第14章 磯辺に鬼鮫 ー裏ー
「……」
鬼鮫の愛撫に牡蠣殻が息を吐いて顔を背けた。
長い黒髪が揺れて煙草と松明花がまた匂う。
まだ僅かに震えているが、もう喉は鳴っていない。
鬼鮫は牡蠣殻を抱え上げて寝台に向かった。牡蠣殻の体が温かい。
鬼鮫が熾した熱だ。
何かが弾けそうな心地になる。欲なのか情なのか、或いはどちらもなのか俄かに判じかねる。
掛布を剥いで横たえた牡蠣殻の寝着の裾が乱れ、ほっそりと引き締まった足が目を引く。
帯を解いて、単衣を左右に開いた。
牡蠣殻の肌が目新しい。何時も何時も着衣の下に潜んで見る事のなかった直肌と、その露な輪郭が。
鬼鮫は紅い雲の飛ぶ外套を脱いで、寝台脇の椅子の背にバサリと投げ掛けた。
身を起こした牡蠣殻に覆い被さって押し倒し、乾いた唇をまた貪る。その苦さが甘い。湧き上がる唾液に濡れて柔くなる唇の感触が快い。
ふと牡蠣殻の口が開いて、薄い舌が躊躇いがちに鬼鮫の舌に触れた。
一瞬、腰が引けた。次いで何かがずしりと来た。
愛しい。
いや、違う。馬鹿馬鹿しい。
愛や恋などあるかないかすら真実解らないもの、鬼鮫にしてみればこの世の何処にも無いもの。そんな移ろい易いものに心を寄せるのは愚かな事だ。

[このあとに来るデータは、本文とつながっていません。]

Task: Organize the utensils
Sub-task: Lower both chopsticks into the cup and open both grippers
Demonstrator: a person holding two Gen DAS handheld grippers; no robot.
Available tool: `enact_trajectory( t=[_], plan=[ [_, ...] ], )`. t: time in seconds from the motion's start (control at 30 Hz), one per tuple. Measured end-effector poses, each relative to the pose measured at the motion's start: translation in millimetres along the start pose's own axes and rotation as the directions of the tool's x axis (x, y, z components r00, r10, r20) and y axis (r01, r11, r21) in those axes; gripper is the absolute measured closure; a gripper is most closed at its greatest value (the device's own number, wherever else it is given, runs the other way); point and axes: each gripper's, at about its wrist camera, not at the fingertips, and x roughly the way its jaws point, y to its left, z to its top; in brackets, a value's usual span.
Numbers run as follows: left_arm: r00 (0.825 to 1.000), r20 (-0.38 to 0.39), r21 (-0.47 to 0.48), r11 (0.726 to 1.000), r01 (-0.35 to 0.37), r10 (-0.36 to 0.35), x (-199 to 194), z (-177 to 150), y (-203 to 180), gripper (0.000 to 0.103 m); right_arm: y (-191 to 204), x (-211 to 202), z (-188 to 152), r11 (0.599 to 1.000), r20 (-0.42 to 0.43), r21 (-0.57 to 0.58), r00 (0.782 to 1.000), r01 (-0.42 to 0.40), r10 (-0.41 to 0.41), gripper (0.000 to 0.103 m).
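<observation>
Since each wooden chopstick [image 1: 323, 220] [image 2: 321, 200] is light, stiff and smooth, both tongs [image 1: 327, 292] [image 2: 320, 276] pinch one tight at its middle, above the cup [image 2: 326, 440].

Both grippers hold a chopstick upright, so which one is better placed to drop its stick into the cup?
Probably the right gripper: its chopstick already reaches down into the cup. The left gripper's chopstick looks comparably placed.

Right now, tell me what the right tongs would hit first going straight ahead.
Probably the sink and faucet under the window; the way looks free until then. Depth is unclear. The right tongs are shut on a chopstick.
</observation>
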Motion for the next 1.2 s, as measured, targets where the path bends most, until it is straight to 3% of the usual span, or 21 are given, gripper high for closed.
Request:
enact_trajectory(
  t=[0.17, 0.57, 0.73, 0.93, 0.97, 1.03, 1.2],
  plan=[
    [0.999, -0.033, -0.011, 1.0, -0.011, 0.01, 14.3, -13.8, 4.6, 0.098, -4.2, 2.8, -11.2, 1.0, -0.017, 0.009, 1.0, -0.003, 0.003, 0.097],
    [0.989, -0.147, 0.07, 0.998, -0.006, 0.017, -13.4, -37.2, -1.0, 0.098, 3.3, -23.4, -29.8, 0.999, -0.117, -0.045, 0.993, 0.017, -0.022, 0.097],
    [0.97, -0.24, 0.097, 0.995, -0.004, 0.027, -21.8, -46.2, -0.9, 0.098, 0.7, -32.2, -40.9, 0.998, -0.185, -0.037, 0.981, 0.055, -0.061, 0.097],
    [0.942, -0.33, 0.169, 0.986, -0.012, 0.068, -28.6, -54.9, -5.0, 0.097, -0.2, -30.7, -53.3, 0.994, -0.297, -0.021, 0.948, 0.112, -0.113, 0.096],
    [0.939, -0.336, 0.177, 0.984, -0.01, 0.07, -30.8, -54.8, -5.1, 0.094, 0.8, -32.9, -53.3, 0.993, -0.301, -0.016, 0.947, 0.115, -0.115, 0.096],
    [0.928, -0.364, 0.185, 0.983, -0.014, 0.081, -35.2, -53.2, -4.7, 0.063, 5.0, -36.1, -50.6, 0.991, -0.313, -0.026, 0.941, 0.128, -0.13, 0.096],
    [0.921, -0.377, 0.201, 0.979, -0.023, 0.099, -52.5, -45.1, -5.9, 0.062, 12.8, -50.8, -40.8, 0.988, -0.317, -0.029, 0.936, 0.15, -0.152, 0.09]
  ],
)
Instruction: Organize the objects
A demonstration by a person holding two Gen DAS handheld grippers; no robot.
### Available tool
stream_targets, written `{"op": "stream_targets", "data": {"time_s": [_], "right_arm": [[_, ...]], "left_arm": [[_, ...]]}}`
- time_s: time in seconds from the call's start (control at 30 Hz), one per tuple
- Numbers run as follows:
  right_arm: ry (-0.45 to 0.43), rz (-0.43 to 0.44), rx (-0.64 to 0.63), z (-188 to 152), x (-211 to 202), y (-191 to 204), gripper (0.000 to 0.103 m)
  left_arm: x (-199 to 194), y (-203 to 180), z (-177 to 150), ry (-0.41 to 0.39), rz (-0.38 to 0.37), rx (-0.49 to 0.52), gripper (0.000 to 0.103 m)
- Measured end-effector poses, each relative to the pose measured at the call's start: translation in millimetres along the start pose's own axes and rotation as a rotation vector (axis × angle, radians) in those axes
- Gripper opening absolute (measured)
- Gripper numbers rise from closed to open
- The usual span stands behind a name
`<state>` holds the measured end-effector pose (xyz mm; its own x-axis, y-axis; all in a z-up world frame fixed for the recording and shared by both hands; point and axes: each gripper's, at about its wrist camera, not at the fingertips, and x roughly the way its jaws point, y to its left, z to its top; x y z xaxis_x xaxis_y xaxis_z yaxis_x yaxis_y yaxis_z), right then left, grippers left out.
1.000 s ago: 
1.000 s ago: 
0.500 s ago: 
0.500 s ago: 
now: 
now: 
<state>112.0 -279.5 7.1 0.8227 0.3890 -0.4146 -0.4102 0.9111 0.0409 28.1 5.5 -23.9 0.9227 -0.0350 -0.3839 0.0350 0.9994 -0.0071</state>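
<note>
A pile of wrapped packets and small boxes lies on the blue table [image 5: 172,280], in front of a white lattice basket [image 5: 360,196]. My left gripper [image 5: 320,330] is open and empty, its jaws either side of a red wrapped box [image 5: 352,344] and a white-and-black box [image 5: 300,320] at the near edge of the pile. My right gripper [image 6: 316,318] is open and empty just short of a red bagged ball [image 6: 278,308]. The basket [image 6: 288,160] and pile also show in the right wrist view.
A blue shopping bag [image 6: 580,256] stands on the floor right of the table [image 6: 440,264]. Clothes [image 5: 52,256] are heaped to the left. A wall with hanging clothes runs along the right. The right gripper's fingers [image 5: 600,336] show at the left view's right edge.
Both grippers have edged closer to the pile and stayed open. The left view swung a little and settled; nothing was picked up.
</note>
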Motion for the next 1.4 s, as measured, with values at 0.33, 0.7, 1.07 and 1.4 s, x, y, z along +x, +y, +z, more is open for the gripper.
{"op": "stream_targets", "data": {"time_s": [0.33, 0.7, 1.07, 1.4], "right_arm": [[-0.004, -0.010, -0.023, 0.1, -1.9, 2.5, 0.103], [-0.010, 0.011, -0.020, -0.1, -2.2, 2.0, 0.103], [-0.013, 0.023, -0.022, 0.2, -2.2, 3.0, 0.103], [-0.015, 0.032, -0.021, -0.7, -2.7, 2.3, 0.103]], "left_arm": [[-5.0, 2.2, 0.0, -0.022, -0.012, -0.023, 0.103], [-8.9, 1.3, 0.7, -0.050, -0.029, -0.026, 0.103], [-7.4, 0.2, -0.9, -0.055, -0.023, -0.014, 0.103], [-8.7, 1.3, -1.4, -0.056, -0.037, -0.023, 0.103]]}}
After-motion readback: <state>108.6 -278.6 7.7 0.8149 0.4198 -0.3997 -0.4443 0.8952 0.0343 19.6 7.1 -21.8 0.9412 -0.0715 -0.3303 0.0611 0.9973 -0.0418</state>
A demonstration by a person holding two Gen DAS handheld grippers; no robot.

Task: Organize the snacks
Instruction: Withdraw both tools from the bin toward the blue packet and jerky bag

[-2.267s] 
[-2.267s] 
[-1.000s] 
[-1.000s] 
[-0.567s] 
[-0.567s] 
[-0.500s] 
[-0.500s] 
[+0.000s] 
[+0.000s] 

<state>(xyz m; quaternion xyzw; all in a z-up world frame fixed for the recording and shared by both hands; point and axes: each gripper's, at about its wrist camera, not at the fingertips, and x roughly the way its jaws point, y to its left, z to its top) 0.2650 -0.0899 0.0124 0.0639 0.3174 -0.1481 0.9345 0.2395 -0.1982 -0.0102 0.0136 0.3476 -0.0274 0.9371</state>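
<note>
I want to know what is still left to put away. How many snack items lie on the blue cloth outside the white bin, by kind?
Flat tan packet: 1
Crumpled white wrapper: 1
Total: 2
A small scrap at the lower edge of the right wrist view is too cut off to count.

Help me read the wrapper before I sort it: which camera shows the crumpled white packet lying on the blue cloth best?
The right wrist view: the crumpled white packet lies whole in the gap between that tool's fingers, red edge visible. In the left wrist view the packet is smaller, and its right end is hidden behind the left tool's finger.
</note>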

下手な動きで絡んで来る舌に手足の先がビリビリと痺れる。敢えて答えず、するに任せる。
上手くない。
だが、どうしようもなく滾る。牡蠣殻がぎこちなく、辿々しく鬼鮫を探っている。
愛しい。
馬鹿な。
息苦しいような感情の昂りに鬼鮫は動揺した。
私は一体何を……。
私が見付けた私の獲物。生殺与奪を握る相手。
確かに振り回されている。気にもかけている。当然だ。自分の持ち物に気を配るのは当たり前の事、言ってみれば牡蠣殻は鮫肌のようなものなのだ。
鮫肌を愛しいかと言って、それは違う。我から求めて手に入れた、今の鬼鮫に欠くべからざる鮫肌だが、これは所詮所有物に過ぎない。
牡蠣殻も同様。
いや、違う。
胸が広がるような心地、胸が締まる息苦しさ、怒りや苛立ち、その全てから腹に湧く滾り。
愛しさ。
愚かな。
一体私は何を考えているのか。
そんな鬼鮫から何を感じたのか、牡蠣殻が身を引いた。その頭を両手で捕まえてまた口を割り、深く舌を差し入れて引き千切らんばかりに絡み付き、口腔を凌辱する。